Der 1957 in Budapest geborene Joseph Kelemen lebt seit 32 Jahren in Deutschland, seit 1986 wirkt er als Organist an der Kirche St. Johann Baptist in Neu-Ulm. Er hat sich auf die deutsche Orgelmusik des 17. Jahrhunderts und die historische Aufführungspraxis spezialisiert. Dies zeigt auch die CD-Reihe mit Werken frühbarocker Meister auf historischen Orgeln, die er 2017 fertig-stellte und für die er zwölf Jahre lang in Deutschland und Österreich unterwegs war – auch in Weingarten tritt er nicht zum ersten Mal auf.

Ausgewiesener Bach-Kenner

Obwohl der in Budapest, Basel und Bremen Ausgebildete ein ausgezeichneter Bach-Kenner ist, hatte er in seinem Programm diesmal kein Bach-Werk dabei, sondern widmete sich zunächst Johann Pachelbel (1653-1706), der in Nürnberg geboren wurde und starb, aber als Musiker viel umherreiste. Sein „Präludium in d“ nahm mit dominanten Orgelpunkten über längere Sequenzen gefangen, darüber wirkte die Melodie fast wie eine Improvisation oder ein Übungsstück, das die Tonleiter hinauf und hinunter stieg; ein vielseitiges Echo entwickelte sich, bevor mit Plenum und Bombardregister quasi „der Meister“ das Schlusswort sprach. Ebenfalls von Pachelbel stammte eine mit vielen kleinen Verzierungen ausgestaltete Version des Luther’schen Kirchenliedes „Vom Himmel hoch, da komm' ich her“.

Mit Hans Leo Hassler (1564-1612) kam der Ton der Renaissance auf, vor allem im Tanzrhythmus der „Canzon in C“; schwerblütig hingegen die zwei Teile „Kyrie“ und „Credo in unum Deum“ aus seiner Orgelmesse trotz aller markanten Register. Vermutlich sollte das Glaubensbekenntnis donnernd wie mit Glockenschall untermauert werden. Fünf einzelne Orgelstücke von Johann Kaspar Kerll (1627-1693), mit dem sich Kelemen intensiv beschäftigt hat, führten wieder in die Hochbarockzeit: Die „Toccata prima“ war wuchtig, die „Canzone terza“ ebenfalls in drei Teilen aufgebaut und die „Battaglia“ wie zu erwarten mit Trompeten und Posaunenregister als relativ friedliches Schlachtgetümmel als Spielmannszug aufgebaut. Sehr gesanglich dagegen wirkte die „Toccata quarta“, die viel mehr einem Choral ähnelte als einem Instrumentalstück, und als Letztes kam ein von überall her - aus Register und Tasten - tönender Kuckuck im „Capriccio Sopra il Cucu“ zu Wort.

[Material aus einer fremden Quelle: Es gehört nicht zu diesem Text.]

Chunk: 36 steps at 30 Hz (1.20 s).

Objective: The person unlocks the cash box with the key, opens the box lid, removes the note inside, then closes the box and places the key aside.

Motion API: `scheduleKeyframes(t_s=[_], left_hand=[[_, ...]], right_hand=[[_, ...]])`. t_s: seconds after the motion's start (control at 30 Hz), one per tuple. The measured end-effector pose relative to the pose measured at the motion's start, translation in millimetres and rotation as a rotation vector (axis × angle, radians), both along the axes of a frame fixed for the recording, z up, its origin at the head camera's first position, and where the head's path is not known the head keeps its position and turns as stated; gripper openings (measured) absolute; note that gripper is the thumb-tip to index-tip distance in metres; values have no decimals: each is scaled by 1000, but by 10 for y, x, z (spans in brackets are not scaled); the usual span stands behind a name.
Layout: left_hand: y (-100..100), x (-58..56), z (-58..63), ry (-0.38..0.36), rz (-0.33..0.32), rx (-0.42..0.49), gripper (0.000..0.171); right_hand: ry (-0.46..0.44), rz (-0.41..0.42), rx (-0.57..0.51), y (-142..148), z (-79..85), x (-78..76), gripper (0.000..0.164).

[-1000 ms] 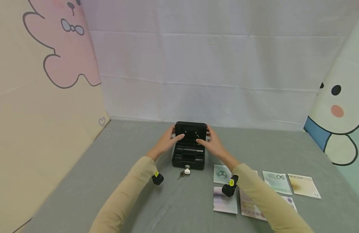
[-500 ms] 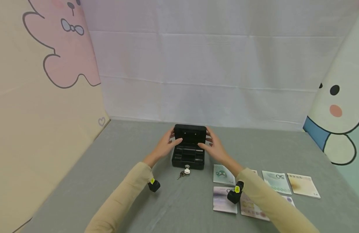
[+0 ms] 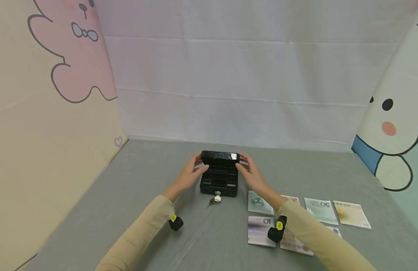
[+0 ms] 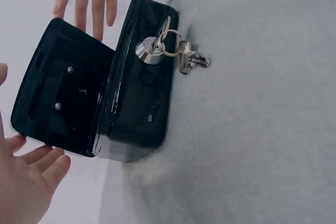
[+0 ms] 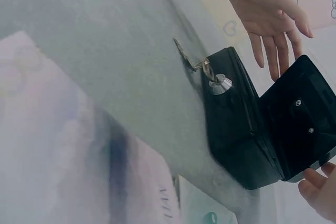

Bei Georg Muffat - er hat übrigens dieselben Lebensdaten wie Pachelbel - und seinem in Variationen aufgebautem Stück „Nova Cyclopeias Harmonica“ zog Kelemen dann alle Register, was bei den 66 vorhandenen der Gabler-Orgel natürlich nur sprichwörtlich zu nehmen ist. Die folgende „Passacaglia“ von Muffat, eine Komposition, für die sich der Begriff „hochgemut“ eignen würde, steigerte sich in kreisenden Formen und mit einem hauchzarten Zwischenspiel zu einem opulenten Plenum hin und bildete den üppigen Abschluss eines gut einstündigen Konzerts, für das sich das interessierte Publikum herzlich bedankte.